In contrast to his previous projects, however, Men Who Cannot Cry is curiously affectless. Perhaps because the story it tells is so familiar to its audience that it has lost the power to shock. Or because the artist reveals himself an unreliable narrator. There is something distinctly strange about a foreign visitor (the phrase obscure white messenger keeps coming to mind, to echo Penny Siopis’ 2010 video work of the same name) notating the history of that island at the exhibition’s walkabout, sounding back what we already know, telling us how it was, disregarding the finer points, simplifying the larger. Of the neon triangle drawn with a single line that moves outwards in a geometric spiral, Jaar said: “it represents Mandela, the power of his single idea; one man, one idea, one vision.” Like the single stone, which becomes a metonym for the cairn, Mandela has become a metonym for the artist’s understanding of the Struggle. Even now, when the story of that once-infallible figure is cast in shadow, his hero’s journey contested by narratives of deceit, of selling-out, of promises broken.

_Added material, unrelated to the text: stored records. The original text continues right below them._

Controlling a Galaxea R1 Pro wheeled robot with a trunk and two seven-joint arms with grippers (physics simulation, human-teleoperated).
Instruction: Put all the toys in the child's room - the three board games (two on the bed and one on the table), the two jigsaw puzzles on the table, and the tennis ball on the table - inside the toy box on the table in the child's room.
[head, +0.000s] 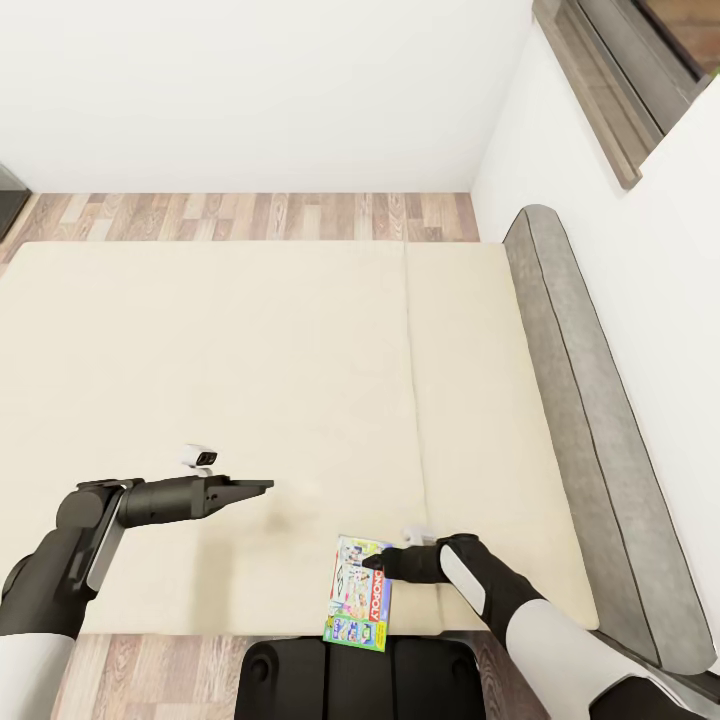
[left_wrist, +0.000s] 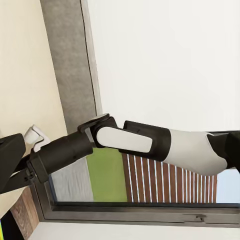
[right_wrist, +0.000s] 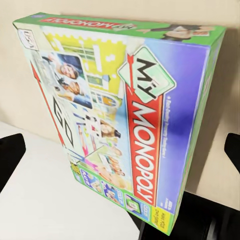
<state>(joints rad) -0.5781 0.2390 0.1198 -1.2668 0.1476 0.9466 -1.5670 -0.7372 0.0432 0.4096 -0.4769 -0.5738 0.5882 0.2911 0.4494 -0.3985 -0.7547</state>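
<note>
At the near edge of the bed (head: 250, 380), the Monopoly board game (head: 360, 592) lies flat, overhanging slightly, with your right gripper (head: 376, 566) spread open around it. Judged light, stiff, glossy cardboard: pinch across the narrow width. Left gripper (head: 262, 486) hovers over the bed; its state I cannot tell.

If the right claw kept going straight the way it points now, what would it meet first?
Most likely the Monopoly board game, lying directly ahead of the right claw at the bed's near edge; the exact gap is unclear.

Beyond my right gripper I've got a plain white wall (head: 270, 90), a strip of wood-plank floor (head: 250, 216) under it, and a dark-framed window (head: 640, 70) up top right.
</note>
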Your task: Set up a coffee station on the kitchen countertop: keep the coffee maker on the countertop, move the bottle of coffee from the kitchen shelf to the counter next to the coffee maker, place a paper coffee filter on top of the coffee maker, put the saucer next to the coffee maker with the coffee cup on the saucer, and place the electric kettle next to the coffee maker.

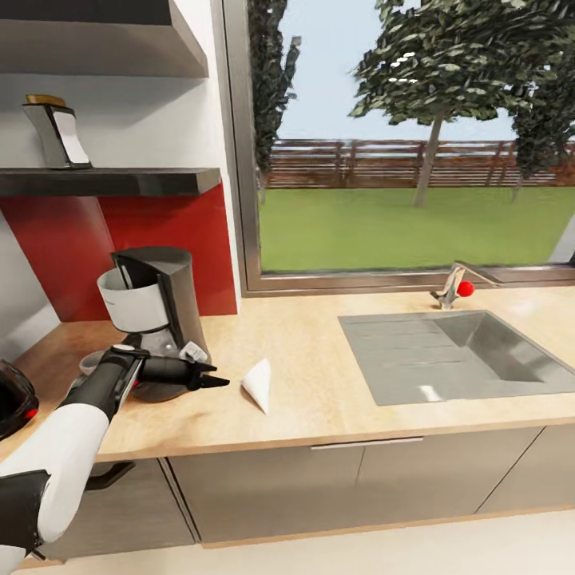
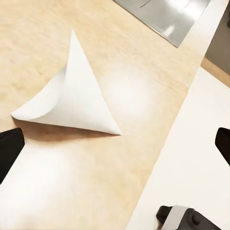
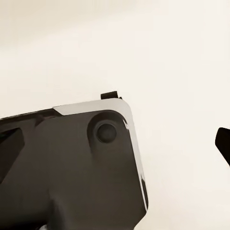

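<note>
The paper coffee filter [image 1: 259, 385], a white cone, lies on its side on the kitchen countertop [image 1: 319, 399]. My left gripper [image 1: 214, 375] hovers just left of it, open and holding nothing. In the left wrist view the filter [image 2: 72, 96] lies ahead of the spread fingertips [image 2: 9, 153]. The coffee maker [image 1: 152, 303] stands on the counter behind my left arm. The bottle of coffee [image 1: 56, 132] stands on the kitchen shelf [image 1: 112, 182]. The dark electric kettle [image 1: 12, 399] shows at the left edge. My right gripper [image 3: 115, 148] is open and empty, over a part of the robot's dark body and the pale floor.
A steel sink [image 1: 455, 351] with a faucet [image 1: 451, 289] is set into the counter at the right. A large window runs behind the counter. A red backsplash sits behind the coffee maker. A small grey object [image 1: 88, 363] is partly hidden by my left arm.
</note>
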You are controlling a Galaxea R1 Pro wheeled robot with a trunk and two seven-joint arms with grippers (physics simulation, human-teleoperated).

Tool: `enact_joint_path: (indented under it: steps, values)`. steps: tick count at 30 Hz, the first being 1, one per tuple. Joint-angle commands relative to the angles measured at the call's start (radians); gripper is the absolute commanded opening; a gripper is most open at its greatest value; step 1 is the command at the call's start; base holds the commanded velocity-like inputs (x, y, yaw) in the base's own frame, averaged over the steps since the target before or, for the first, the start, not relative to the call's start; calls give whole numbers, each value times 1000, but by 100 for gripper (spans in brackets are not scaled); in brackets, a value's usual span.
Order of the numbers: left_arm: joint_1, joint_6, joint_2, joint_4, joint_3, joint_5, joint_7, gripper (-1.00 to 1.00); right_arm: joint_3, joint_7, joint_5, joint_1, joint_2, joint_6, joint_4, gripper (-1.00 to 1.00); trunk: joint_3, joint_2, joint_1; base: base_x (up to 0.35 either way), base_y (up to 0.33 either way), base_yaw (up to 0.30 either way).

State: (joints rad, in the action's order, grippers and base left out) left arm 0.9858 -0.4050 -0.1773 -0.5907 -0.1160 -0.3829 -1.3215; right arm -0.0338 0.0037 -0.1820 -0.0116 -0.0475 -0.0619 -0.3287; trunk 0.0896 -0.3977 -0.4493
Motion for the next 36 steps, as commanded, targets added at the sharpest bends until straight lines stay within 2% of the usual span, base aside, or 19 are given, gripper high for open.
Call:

‘Men Who Cannot Cry’ is caught between poetry and fact, closer to myth than truth; the depth of its subject undermined by a sentimental lyricism. Still, it is a striking exhibition, spare and visually eloquent. Its imagery is arresting not for its content but for its more formal qualities; the gallery’s poured cement floor reflecting the neon triangles, brilliant white beneath the dark ceiling, and in the corner the light of the vitrine fading in and out like a slow breath.
In the artist’s response to the question asked at the walkabout – are your photographs any different to those of tourists? – Jaar replies obliquely, even reluctantly, that they perhaps aren’t. It was very difficult to resist photographing the site, he says, that landscape of consumption. Like all the countless tourists who visit the Island each year, who too cannot resist; his images among millions of others – Mandela’s tin bowl and plate balanced on a broken armchair, the barbed-wire fencing, the fluorescent passageways.